Back to School: PEGCC study finds energy fundraising surge
This originally ran in Private Markets on Aug. 18, 2015
By Sam Sutton
Private equity investment in U.S. energy deals could surge over the next several years, according to a second quarter activity…
This originally ran in Private Markets on Aug. 18, 2015
By Sam Sutton
Private equity investment in U.S. energy deals could surge over the next several years, according to a second quarter activity report from the Private Equity Growth Capital Council.
The study, which cites Pitchbook data, found private equity firms raised roughly $21 billion for energy funds during the first half of 2015, with more than $12.7 billion of that total coming in the first quarter alone. While fundraising slipped to $8.2 billion during Q2, the quarter still ranks among the best for energy-related fundraising since 2006, according to the report. Quarterly fundraising for energy funds surpassed $8 billion just seven times between 2006 and Q2 2015, and never in back-to-back quarters.
The amassing of dry powder for energy-related assets suggests firms will be looking for opportunities in a sector that has been buffeted by volatility caused by sharp drops in oil prices. Volatility could lead to a bevy of distressed situations, and energy credit funds are looking to take advantage of the turmoil. Firms like Apollo Global Management, Blackstone Group and Riverstone Holdings have launched vehicles for investments in liquidity-starved energy assets.
Despite a strong spike in fundraising, private equity investment in energy-related deals remained relatively flat between the first and second quarters, with sponsors investing $9 billion in energy assets in Q1 and $10 billion in Q2, according to the report. The slight increase in deal volume corresponded with a larger number of deals — 38 in Q1 and 45 in Q2.
“The volume of private equity investment in energy experienced a slight bump, with larger increases in the number of deals — suggesting that firms are targeting smaller investments,” the report states. “Projections in the energy sector are uncertain as energy prices remain volatile.”
The largest energy deal of the second quarter belonged to ArcLight Capital Partners, which raised more than $5.5 billion for its latest energy fund, according to an SEC filing.

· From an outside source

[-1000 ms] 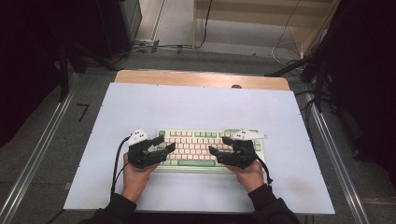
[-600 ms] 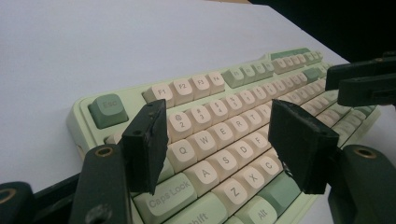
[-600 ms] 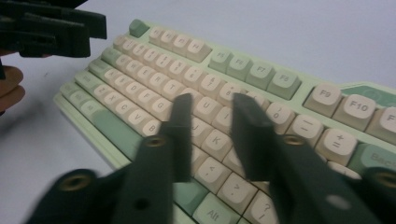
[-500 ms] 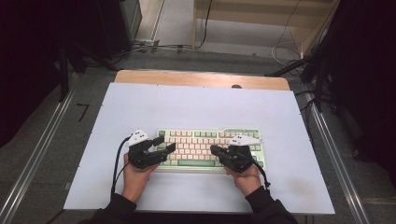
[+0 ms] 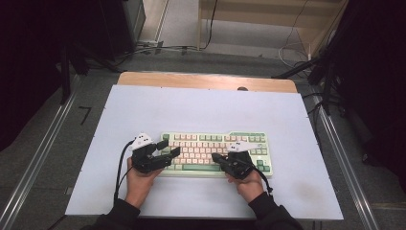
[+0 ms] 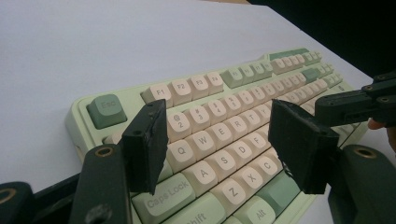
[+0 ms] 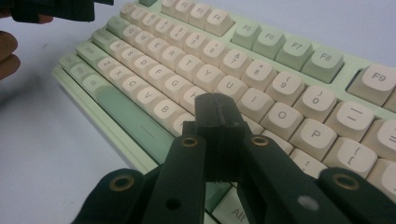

ArcLight acquired Petroleum Products Corp for $1.2 billion on April 14, according to the report.
Business-to-business deals received the most investment dollars from sponsors in the second quarter, according to the PEGCC study.
Private equity invested $37 billion in business products and services companies during the second quarter, a total that received a huge boost from IFM Investors’ $5.7 billion investment in the Indiana Toll Road Concession Co in May.
The consumer products and services sector was also popular with sponsors, attracting $33 billion from sponsors in Q2.